多数の研究により、天候と人間の感情には強い関連性があることが示されています。Psych Central のジョン・グロホル氏は、研究者全員が同意しているわけではないものの、圧倒的な証拠が両者の関係を裏付けていると指摘しています。

ビタミンD3不足

ビタミンD協議会によれば、ビタミンD不足と抑うつ症状には関連性が示唆されていますが、決定的な結論にはさらなる研究が必要です。皮膚は日光のUVBに当たることでビタミンD3を生成しますが、季節によってUVBの量は大きく変わります。特に冬季は日照時間が短く、衣服で肌が覆われることが多いため、ビタミンD3の産生が低下します。

セロトニンとメラトニン

セロトニンとメラトニンは脳内の化学物質で、気分や行動に影響を与えます。
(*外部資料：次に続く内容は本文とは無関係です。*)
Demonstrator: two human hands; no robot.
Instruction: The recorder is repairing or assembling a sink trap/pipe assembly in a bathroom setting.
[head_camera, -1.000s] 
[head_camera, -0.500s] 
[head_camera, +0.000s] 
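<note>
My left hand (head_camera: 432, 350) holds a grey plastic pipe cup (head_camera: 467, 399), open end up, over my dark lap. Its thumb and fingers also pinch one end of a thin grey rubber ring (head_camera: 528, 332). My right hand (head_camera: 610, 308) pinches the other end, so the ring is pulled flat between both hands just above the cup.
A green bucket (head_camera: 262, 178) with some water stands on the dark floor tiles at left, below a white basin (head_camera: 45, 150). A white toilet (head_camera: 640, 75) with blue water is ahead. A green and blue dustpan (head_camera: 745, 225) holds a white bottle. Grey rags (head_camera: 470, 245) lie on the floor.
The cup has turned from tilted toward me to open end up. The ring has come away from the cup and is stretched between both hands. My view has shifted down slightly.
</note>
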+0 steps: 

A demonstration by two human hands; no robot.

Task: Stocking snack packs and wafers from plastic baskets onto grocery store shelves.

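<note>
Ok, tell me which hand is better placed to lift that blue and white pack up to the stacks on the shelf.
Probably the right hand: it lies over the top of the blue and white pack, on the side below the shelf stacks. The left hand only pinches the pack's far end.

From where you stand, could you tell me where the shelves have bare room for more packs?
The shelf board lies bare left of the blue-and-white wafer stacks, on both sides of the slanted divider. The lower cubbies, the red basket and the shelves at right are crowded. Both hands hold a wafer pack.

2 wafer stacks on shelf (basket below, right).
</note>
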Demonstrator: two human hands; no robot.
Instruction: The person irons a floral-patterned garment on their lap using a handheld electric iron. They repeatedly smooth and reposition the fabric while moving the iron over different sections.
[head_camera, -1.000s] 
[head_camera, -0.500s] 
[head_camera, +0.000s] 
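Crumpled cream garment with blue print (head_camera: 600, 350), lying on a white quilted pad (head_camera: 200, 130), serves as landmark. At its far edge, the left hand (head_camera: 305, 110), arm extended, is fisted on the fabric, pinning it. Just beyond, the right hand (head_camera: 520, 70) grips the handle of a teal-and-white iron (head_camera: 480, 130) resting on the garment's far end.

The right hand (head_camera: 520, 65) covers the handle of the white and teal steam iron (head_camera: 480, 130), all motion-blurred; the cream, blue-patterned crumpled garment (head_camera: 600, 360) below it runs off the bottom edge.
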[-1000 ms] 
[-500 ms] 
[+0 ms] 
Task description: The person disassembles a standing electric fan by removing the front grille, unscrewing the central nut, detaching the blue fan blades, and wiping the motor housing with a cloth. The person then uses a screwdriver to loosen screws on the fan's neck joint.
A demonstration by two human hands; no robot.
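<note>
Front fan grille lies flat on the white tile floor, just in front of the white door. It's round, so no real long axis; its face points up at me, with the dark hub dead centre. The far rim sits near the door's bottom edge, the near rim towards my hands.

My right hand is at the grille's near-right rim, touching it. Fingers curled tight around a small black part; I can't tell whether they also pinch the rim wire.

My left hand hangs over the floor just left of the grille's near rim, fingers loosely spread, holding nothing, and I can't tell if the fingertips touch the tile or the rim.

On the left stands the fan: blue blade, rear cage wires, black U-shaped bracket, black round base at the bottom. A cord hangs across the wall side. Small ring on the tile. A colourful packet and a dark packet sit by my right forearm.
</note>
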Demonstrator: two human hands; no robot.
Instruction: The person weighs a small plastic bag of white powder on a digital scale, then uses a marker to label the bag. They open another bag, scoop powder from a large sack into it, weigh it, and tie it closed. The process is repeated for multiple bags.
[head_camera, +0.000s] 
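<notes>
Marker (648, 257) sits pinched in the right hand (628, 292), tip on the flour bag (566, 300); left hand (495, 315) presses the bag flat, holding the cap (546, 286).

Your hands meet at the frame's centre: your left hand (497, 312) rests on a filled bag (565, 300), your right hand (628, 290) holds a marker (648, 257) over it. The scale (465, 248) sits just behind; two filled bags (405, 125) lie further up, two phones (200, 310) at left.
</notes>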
バンダービルト大学のコートニー・ラッツバーグ氏は、松果体が暗闇や夜間にメラトニンを分泌し、睡眠を促すと説明しています。カレッジ・オブ・ザ・キャニョンズのシェリ・バーク氏によると、セロトニンが低下すると抑うつ、睡眠障害、過食につながります。自然にセロトニンを増やす方法として日光浴が有効で、ビタミンD協議会は夏の日光が冬の約2倍のセロトニン生成を促すと報告しています。

温度と湿度

Psych Central のジョン・グロホル氏は、温度と湿度が気分に重要な役割を果たすと指摘しています。1984 年の E. ハワース と M.S. ホフマンによる研究では、24 名の大学生を対象に 11 日間の温度、湿度、日照と気分を測定しました。その結果、気温が高いほど懐疑心と不安が低下する一方、湿度が高いと集中力が低下し眠気が増すことが分かりました。さらに、1982 年の J.L. サンダース と M.S. ブリゾララの研究でも、湿度が高いと活力や親密感といった気分指標が低下することが示されています。

季節性情動障害(SAD)

季節の変化に伴い、特に冬季は日照時間と気温が減少します。この影響で、一部の人は毎年同じ時期に気分が低下する「季節性情動障害(SAD)」を経験します。メイヨークリニックによれば、SAD の症状は主に秋に始まり、冬を通じて続き、気分の落ち込み、抑うつ、エネルギー不足などが現れます。